Seventy-two percent of America’s top medical schools use racial politics to weed out applicants, according to a review conducted by medical advocacy group Do No Harm.
According to the review, 72 percent of the nation’s top 50 schools and 80 percent of the top ten ask “probing questions to elicit responses from the applicant about his or her views on diversity, equity, and inclusion topics.”
The Duke University School of Medicine — ranked number six in the country — boasts that it has been “nationally recognized for its commitment to equity, diversity, and inclusion.” In an essay prompt for applicants to the school, admissions asks:
Potential sources of health inequities include race, gender, education, income, disability, geographic location, and sexual orientation. Moments to Movement (M2M) is Duke’s collective stand against systemic racism and injustice. The name signifies going beyond passive moments of reflection and becoming more active as we build to make lasting change for our patients, their loved ones and each other. Describe your understanding of race and its relationship to inequities in health and health care. [Emphasis added].
The number 14-ranked school — the University of Pittsburgh School of Medicine — prompts applicants to answer the following:
We are interested in combating all forms of systemic barriers, and would like to hear your thoughts on opposing specifically: systemic racism, anti-LGBTQ+ discrimination, and misogyny. How will you contribute?
In addition, the number 43-ranked medical school in the country at the University of Minnesota asks applicants whether they have “personally experienced or acted with implicit or explicit bias,” and then goes on to prompt a response to the following:
Our country is reckoning with its history, racism, racial injustice, and especially anti-black racism. Please share your reflections on, experiences with, and greatest lessons learned about systemic racism.
As Breitbart News previously reported, the Association of American Medical Colleges released new standards for teaching medicine that require students to achieve “competencies” in “white privilege,” “anti-colonialism,” and “race as a social construct,” among other race-essentialist ideas.
“Since the founding of the United States, there have been systemic health and health care inequities grounded in racism, sexism, homophobia, classism, and other forms of discrimination that still permeate our current health system,” the “Diversity, Equity, and Inclusion Competencies Across the Learning Continuum,” which the AAMC released in July month, states.

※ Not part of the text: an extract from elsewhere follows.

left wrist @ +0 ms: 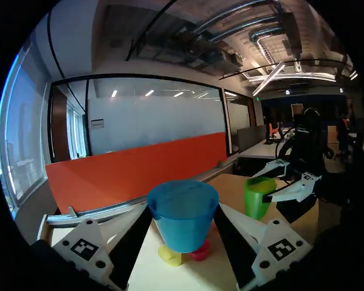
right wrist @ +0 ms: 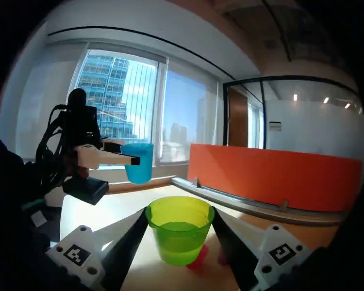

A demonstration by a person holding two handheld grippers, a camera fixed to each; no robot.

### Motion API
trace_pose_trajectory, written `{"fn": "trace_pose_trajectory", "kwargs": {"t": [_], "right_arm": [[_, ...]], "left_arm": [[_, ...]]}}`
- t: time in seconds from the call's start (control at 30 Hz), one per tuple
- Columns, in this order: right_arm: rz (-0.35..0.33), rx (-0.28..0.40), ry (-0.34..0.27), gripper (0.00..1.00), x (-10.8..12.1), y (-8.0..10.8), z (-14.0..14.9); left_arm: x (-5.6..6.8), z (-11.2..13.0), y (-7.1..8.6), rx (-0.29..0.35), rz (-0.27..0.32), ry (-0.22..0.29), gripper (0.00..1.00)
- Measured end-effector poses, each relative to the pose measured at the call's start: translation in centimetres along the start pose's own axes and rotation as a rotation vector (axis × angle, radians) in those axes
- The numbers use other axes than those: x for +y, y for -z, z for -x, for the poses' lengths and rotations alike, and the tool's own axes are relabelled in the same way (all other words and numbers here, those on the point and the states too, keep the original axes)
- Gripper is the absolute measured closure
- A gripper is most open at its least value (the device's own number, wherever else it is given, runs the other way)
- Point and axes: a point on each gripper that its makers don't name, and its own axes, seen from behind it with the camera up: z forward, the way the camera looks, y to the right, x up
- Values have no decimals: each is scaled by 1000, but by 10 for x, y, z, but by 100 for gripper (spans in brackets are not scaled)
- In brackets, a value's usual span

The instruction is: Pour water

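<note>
1. Water [right wrist: 178, 227] partly fills the green cup [right wrist: 179, 247], which stands upright and see-through between the fingers of the right gripper [right wrist: 179, 218].
2. That claw is part-closed, with both fingers pressed on the green cup's sides just below the rim.
3. The left gripper [left wrist: 183, 213] is set about as wide, and both its fingers clamp the blue cup [left wrist: 183, 228] at the upper wall.
4. The blue cup is upright; I cannot tell whether it holds anything.
5. In the right gripper view, the blue cup hangs in the air, clear of the wooden table [right wrist: 119, 203], in front of the window [right wrist: 119, 111].
6. The two cups are apart, not touching.
7. Just beneath the blue cup, in the left gripper view, a small yellow object [left wrist: 170, 255] and a small red object [left wrist: 201, 251] lie side by side on the table.
8. An orange partition [left wrist: 133, 169] runs along the table's far edge.
</note>
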Motion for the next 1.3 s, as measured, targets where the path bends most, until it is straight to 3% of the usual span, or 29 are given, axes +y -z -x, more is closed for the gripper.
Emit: {"fn": "trace_pose_trajectory", "kwargs": {"t": [0.37, 0.57, 1.3], "right_arm": [[54, -12, 4, 8, 27, 18, 0], [65, -34, 0, 7, 36, 22, 11], [49, -185, -15, 7, 58, 25, 77]], "left_arm": [[-11, 26, 9, -24, -15, 6, 15], [-11, 42, 8, -52, -3, 10, 15], [-7, 147, -8, -259, 26, 7, 15]]}}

The AAMC has some control over medical school accreditation and also administers the MCAT — the medical school admissions exam.
“Many questions cross a clear line from asking applicants to describe their background and life experiences to demanding their explicit support and enthusiasm for a worldview and agenda that is fundamentally political in nature,” the Do No Harm review concluded. “These demands for endorsement of specific political ideas in order to be considered for admission may constitute, or be close to constituting, compelled speech.”
“Top medical schools have woven their commitment to woke politics into their application process, asking future doctors to prove their commitment to divisive ideologies or risk being rejected from medical school,” it said.